Work to complete: To complete the exercise, write out all the data exactly.
-*-*-
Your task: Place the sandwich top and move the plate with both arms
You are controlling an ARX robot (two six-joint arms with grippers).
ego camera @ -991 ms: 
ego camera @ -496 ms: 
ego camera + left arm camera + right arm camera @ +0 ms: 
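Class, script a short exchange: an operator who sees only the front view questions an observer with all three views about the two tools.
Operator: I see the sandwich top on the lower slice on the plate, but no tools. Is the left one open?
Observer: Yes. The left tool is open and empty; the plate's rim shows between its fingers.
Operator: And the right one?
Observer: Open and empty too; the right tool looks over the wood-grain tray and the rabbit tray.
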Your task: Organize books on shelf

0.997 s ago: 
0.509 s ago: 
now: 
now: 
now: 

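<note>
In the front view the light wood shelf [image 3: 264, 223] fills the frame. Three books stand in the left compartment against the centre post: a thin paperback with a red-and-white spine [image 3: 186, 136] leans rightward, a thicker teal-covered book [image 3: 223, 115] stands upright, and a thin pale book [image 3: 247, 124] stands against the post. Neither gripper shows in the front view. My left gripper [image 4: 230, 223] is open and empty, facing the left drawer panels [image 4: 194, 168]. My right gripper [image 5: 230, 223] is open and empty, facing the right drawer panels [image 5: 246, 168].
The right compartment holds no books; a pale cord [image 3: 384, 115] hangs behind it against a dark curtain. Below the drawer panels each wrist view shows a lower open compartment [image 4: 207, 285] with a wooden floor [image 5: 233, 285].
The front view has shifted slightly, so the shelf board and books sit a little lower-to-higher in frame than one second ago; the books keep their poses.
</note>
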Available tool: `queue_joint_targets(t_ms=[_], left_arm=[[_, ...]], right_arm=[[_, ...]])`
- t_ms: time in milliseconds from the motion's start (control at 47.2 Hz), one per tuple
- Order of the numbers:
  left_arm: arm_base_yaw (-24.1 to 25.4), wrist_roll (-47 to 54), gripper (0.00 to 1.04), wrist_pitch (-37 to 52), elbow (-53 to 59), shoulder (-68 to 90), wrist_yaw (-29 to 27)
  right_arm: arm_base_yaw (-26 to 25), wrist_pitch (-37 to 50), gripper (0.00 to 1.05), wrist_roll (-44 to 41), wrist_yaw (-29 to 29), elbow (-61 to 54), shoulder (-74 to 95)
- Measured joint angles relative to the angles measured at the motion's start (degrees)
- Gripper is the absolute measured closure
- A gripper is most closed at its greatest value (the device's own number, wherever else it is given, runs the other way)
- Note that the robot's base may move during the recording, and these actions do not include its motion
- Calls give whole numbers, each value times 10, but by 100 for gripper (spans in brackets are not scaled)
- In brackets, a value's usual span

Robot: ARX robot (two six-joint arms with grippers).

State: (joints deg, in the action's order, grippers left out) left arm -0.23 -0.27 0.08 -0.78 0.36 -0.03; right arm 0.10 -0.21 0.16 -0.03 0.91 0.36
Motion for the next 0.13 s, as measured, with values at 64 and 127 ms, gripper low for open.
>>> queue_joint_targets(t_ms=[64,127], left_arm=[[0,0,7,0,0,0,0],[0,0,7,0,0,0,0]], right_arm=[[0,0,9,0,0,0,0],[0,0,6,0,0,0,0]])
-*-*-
Output of the task:
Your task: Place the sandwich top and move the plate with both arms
You are controlling an ARX robot (two six-joint arms with grippers).
ego camera @ -991 ms: 
ego camera @ -496 ms: 
ego camera + left arm camera + right arm camera @ +0 ms: 
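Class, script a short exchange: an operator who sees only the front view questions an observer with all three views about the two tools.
Operator: I see the sandwich top on the lower slice on the plate, but no tools. Is the left one open?
Observer: Yes. The left tool is open and empty; the plate's rim shows between its fingers.
Operator: And the right one?
Observer: Open and empty too; the right tool looks over the wood-grain tray and the rabbit tray.
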Your task: Organize books on shelf

0.997 s ago: 
0.509 s ago: 
now: 
now: 
now: 

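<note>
In the front view the light wood shelf [image 3: 264, 223] fills the frame. Three books stand in the left compartment against the centre post: a thin paperback with a red-and-white spine [image 3: 186, 136] leans rightward, a thicker teal-covered book [image 3: 223, 115] stands upright, and a thin pale book [image 3: 247, 124] stands against the post. Neither gripper shows in the front view. My left gripper [image 4: 230, 223] is open and empty, facing the left drawer panels [image 4: 194, 168]. My right gripper [image 5: 230, 223] is open and empty, facing the right drawer panels [image 5: 246, 168].
The right compartment holds no books; a pale cord [image 3: 384, 115] hangs behind it against a dark curtain. Below the drawer panels each wrist view shows a lower open compartment [image 4: 207, 285] with a wooden floor [image 5: 233, 285].
The front view has shifted slightly, so the shelf board and books sit a little lower-to-higher in frame than one second ago; the books keep their poses.
</note>
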Available tool: `queue_joint_targets(t_ms=[_], left_arm=[[_, ...]], right_arm=[[_, ...]])`
- t_ms: time in milliseconds from the motion's start (control at 47.2 Hz), one per tuple
- Order of the numbers:
  left_arm: arm_base_yaw (-24.1 to 25.4), wrist_roll (-47 to 54), gripper (0.00 to 1.04), wrist_pitch (-37 to 52), elbow (-53 to 59), shoulder (-68 to 90), wrist_yaw (-29 to 27)
  right_arm: arm_base_yaw (-26 to 25), wrist_pitch (-37 to 50), gripper (0.00 to 1.05), wrist_roll (-44 to 41), wrist_yaw (-29 to 29), elbow (-61 to 54), shoulder (-74 to 95)
- Measured joint angles relative to the angles measured at the motion's start (degrees)
- Gripper is the absolute measured closure
- A gripper is most closed at its greatest value (the device's own number, wherever else it is given, runs the other way)
- Note that the robot's base may move during the recording, and these actions do not include its motion
- Calls give whole numbers, each value times 10, but by 100 for gripper (spans in brackets are not scaled)
- In brackets, a value's usual span

Robot: ARX robot (two six-joint arms with grippers).

State: (joints deg, in the action's order, grippers left out) left arm -0.23 -0.27 0.08 -0.78 0.36 -0.03; right arm 0.10 -0.21 0.16 -0.03 0.91 0.36
Motion for the next 0.13 s, as measured, with values at 64 and 127 ms, gripper low for open.
>>> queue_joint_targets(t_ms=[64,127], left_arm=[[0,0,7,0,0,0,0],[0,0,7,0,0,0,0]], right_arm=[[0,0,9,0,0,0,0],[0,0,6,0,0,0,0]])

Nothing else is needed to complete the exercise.